Your objective: A word-for-word copy of the data is what's wanted; pictures stay out of it.

[Given information Boundary: Start]

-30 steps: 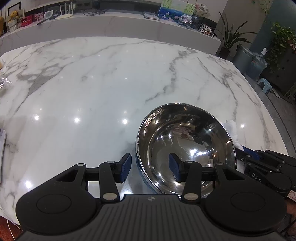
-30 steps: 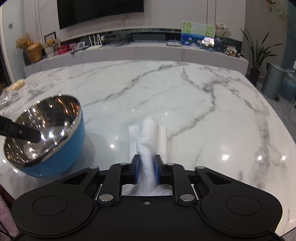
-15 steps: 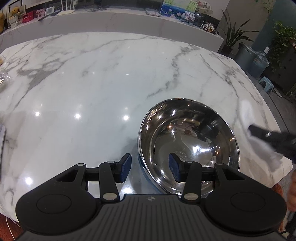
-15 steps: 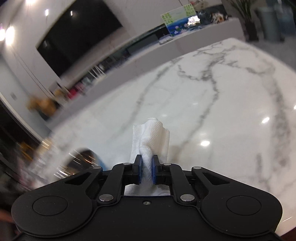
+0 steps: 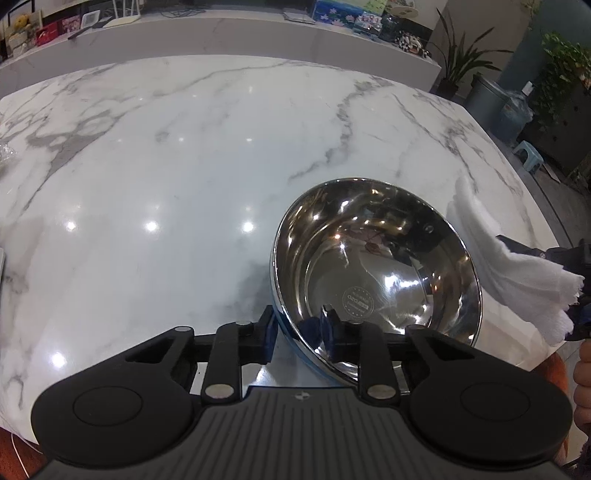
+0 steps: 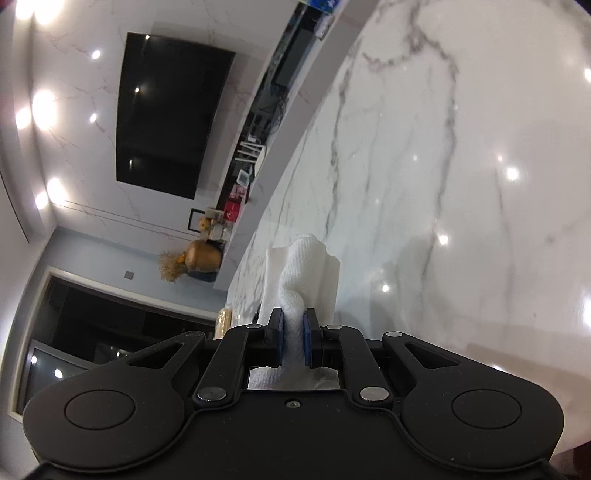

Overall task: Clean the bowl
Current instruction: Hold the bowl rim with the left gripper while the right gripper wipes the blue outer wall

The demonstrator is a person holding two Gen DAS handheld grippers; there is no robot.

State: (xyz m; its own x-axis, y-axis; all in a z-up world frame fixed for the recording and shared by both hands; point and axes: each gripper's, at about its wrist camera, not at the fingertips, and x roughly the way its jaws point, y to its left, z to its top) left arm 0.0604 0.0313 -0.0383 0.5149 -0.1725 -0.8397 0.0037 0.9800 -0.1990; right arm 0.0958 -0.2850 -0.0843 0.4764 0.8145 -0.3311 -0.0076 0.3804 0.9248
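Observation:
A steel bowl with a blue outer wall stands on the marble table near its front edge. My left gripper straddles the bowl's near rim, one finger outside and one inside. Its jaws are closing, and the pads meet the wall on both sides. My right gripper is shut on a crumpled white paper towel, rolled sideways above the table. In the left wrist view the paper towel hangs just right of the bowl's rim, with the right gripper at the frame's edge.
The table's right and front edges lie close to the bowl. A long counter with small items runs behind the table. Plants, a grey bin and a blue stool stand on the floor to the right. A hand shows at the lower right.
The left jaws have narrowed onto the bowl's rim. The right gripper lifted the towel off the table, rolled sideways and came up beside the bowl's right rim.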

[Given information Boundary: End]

Result:
-30 steps: 
-30 steps: 
-15 steps: 
-15 steps: 
+0 steps: 
+0 steps: 

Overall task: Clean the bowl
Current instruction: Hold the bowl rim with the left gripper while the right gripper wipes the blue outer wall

The demonstrator is a person holding two Gen DAS handheld grippers; there is no robot.

State: (xyz m; its own x-axis, y-axis; all in a z-up world frame fixed for the recording and shared by both hands; point and axes: each gripper's, at about its wrist camera, not at the fingertips, and x roughly the way its jaws point, y to its left, z to its top) left arm 0.0604 0.0313 -0.0383 0.5149 -0.1725 -0.8397 0.0037 0.9800 -0.1990; right arm 0.0958 -0.2850 -0.0843 0.4764 0.8145 -0.3311 -0.0076 0.3804 0.9248
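Observation:
A steel bowl with a blue outer wall stands on the marble table near its front edge. My left gripper straddles the bowl's near rim, one finger outside and one inside. Its jaws are closing, and the pads meet the wall on both sides. My right gripper is shut on a crumpled white paper towel, rolled sideways above the table. In the left wrist view the paper towel hangs just right of the bowl's rim, with the right gripper at the frame's edge.
The table's right and front edges lie close to the bowl. A long counter with small items runs behind the table. Plants, a grey bin and a blue stool stand on the floor to the right. A hand shows at the lower right.
The left jaws have narrowed onto the bowl's rim. The right gripper lifted the towel off the table, rolled sideways and came up beside the bowl's right rim.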

The exercise is complete with this answer.